# Any Brisbane Support Groups?



## Phibes

The title says it all folks


----------



## strawberryjulius

I want to know if there's one too. I can't seem to find any.


----------



## AussiePea

Yeah also interested if you guys find any. If not we should organise a meet for sometime, there are about 5 of us from Brissie from what I can gather.


----------



## Phibes

Yeah, that could be good. I was really hoping there was already an established SA group here.
There's got to be at least one.


----------



## Soya

Hey There,

Lets start a brisbane support group or just hang out whos with me seriously?


----------



## mind_games

A quick look on meetup.com found this: http://www.meetup.com/Overcoming-Anxiety/
The group name is Overcoming Anxiety/ Awareness/Continual Improvement, but I see mention of SAD in the 'what members are saying' sections.

Also the meetup topics listed are: 


> Meetup topics  Shyness & Social Anxiety,  Anxiety and Social Phobias,  Anxiety /Panic Disorder,  Generalized Anxiety Disorder


----------



## matty

I am interested in meeting other people. If someone organises something pm me. :yes
Dont care if there are just a few people game. Be nice to meet some people and talk. Help each other out.


----------



## Phibes

mind_games said:


> A quick look on meetup.com found this: http://www.meetup.com/Overcoming-Anxiety/
> The group name is Overcoming Anxiety/ Awareness/Continual Improvement, but I see mention of SAD in the 'what members are saying' sections.
> 
> Also the meetup topics listed are:


Thanks for the links, I'm checking it out now.

Seems like the amount of Brisbaner's on these forums is increasing.


----------



## mind_games

For the record, I'm not in Brisbane or in Aus. I was just bored, lol.


----------



## matty

mind_games said:


> For the record, I'm not in Brisbane or in Aus. I was just bored, lol.
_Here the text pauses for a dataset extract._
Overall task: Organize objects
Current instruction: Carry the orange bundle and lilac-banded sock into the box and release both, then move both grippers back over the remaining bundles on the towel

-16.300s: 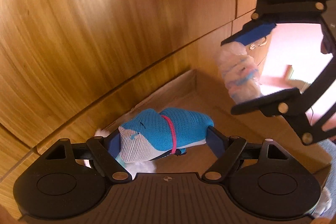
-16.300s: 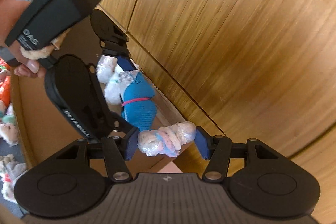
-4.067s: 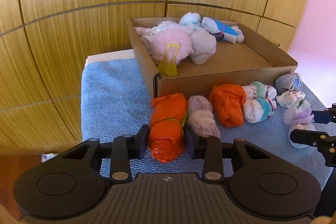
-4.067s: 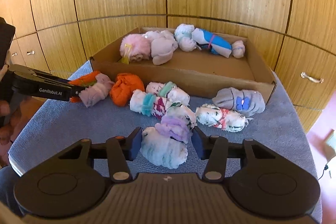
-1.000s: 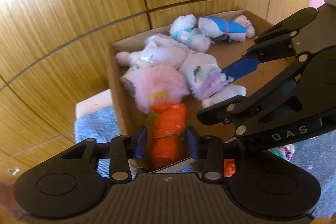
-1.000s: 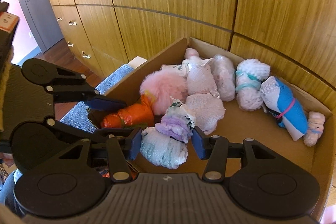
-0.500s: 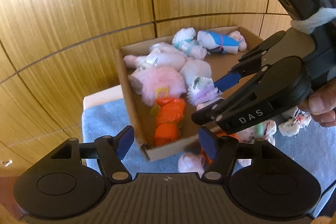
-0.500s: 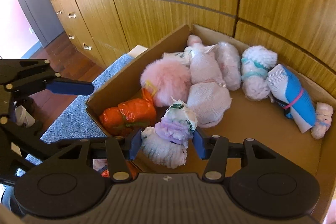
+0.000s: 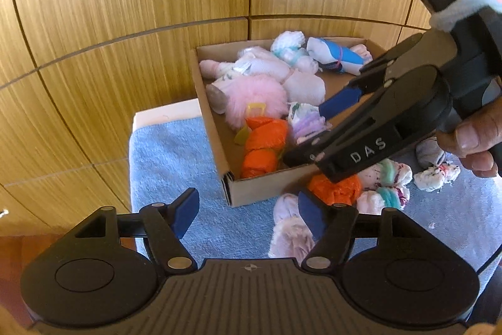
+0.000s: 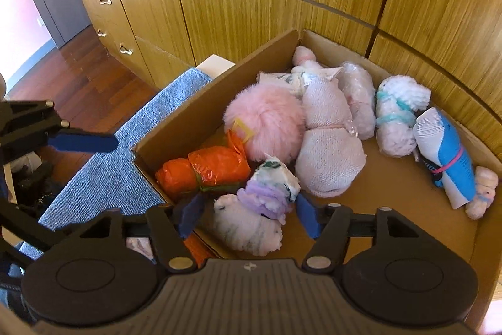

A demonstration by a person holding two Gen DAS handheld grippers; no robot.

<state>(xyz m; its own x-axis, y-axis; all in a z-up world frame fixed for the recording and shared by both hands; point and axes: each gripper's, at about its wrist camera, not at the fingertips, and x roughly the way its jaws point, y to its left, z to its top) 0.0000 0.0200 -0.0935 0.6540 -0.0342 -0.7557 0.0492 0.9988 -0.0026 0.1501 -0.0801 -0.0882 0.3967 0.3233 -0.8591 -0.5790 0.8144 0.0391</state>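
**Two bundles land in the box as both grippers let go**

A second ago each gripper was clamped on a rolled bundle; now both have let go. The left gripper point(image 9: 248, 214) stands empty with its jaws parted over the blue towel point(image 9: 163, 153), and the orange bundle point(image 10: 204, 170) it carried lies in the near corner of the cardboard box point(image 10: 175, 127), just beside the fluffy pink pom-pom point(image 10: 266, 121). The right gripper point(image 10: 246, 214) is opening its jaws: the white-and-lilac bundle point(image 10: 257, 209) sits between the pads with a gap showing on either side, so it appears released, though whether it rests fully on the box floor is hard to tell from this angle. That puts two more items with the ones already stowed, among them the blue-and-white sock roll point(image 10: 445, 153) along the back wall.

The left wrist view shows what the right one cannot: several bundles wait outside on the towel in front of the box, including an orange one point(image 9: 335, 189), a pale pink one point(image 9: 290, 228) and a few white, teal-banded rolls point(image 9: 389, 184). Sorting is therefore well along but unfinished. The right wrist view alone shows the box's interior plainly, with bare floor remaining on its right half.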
Mind Games, If we have a group form I expect you there buddy. No excuses, no ifs, no buts.


----------



## jim_morrison

Soya said:


> Hey There,
> 
> Lets start a brisbane support group or just hang out whos with me seriously?


Yeah, that would be cool


----------



## Oneiros

hey... i just posted in the gathering section about a brisbane meet up... would be great to meet you guys. 
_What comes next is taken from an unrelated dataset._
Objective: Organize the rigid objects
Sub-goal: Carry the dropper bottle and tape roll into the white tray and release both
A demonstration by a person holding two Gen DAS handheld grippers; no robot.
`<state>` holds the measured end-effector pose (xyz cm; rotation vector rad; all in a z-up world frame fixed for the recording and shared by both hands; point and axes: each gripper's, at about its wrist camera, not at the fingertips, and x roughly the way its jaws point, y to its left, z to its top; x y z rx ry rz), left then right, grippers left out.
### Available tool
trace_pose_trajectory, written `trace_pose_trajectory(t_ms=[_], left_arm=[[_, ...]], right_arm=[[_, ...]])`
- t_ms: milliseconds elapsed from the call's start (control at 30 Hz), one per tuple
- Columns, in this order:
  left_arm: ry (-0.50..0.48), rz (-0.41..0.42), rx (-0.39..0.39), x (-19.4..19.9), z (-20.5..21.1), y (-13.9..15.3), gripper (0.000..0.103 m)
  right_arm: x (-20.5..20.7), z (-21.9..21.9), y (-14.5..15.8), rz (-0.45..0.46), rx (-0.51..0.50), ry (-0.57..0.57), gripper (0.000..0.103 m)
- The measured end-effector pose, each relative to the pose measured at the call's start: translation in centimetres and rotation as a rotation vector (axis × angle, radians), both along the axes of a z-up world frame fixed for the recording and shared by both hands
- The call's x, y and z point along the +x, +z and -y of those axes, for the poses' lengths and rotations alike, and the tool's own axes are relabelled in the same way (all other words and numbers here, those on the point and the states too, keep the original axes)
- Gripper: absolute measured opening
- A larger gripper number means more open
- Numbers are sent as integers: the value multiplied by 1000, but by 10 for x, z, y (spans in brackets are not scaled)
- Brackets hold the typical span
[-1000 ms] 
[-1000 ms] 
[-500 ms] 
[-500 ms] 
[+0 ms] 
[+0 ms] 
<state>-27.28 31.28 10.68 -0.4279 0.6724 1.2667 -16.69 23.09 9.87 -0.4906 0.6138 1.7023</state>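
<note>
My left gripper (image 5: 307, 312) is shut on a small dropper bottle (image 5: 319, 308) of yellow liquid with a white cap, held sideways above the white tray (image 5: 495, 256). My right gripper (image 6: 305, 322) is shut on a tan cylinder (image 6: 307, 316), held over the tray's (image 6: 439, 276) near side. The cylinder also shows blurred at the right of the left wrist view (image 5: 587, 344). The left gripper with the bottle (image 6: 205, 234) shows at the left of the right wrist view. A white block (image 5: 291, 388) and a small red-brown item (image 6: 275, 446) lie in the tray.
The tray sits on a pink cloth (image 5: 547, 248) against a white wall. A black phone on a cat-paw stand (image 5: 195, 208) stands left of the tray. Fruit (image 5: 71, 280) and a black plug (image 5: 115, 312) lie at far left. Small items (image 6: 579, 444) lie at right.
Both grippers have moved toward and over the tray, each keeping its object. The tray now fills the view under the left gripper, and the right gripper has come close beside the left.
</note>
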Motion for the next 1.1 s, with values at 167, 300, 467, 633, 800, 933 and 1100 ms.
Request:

if it's more of a support group style that everyone wants, that is cool too.


----------



## Soya

Im interested in meeting up, It looks like we have enough people so lets organise it. Im thinking December?


----------



## strawberryjulius

i'd be up for a meet-up, definitely. if everyone's okay with me not talking the whole time, haha. at least i'd finally meet people who understood that and didn't think i hated them because i didn't talk much.


----------



## Phibes

hehe yeah. 
I'd like to come along.


----------



## Soya

Great, so where would be a good place for everyone to meet? 

South Bank maybe? Any suggestions


----------



## DaneO

I'd be in too


----------



## Seth26

I have recently finished an SA group at the Griffith Uni Psychology clinic. I don't know when or if they are having another one but I would recommend it. The number I called originally was 3735 3301, they have individual psychologists there too, although most are students finishing their degrees I believe. I would be interested in a meetup too even if we went out for a drink that might loosen our tongues a bit so to speak.


----------



## Soya

If i set a date and place will anybody showup?

It would be great to meet and chat with other sufferers, we can talk about anything. Just people hanging out.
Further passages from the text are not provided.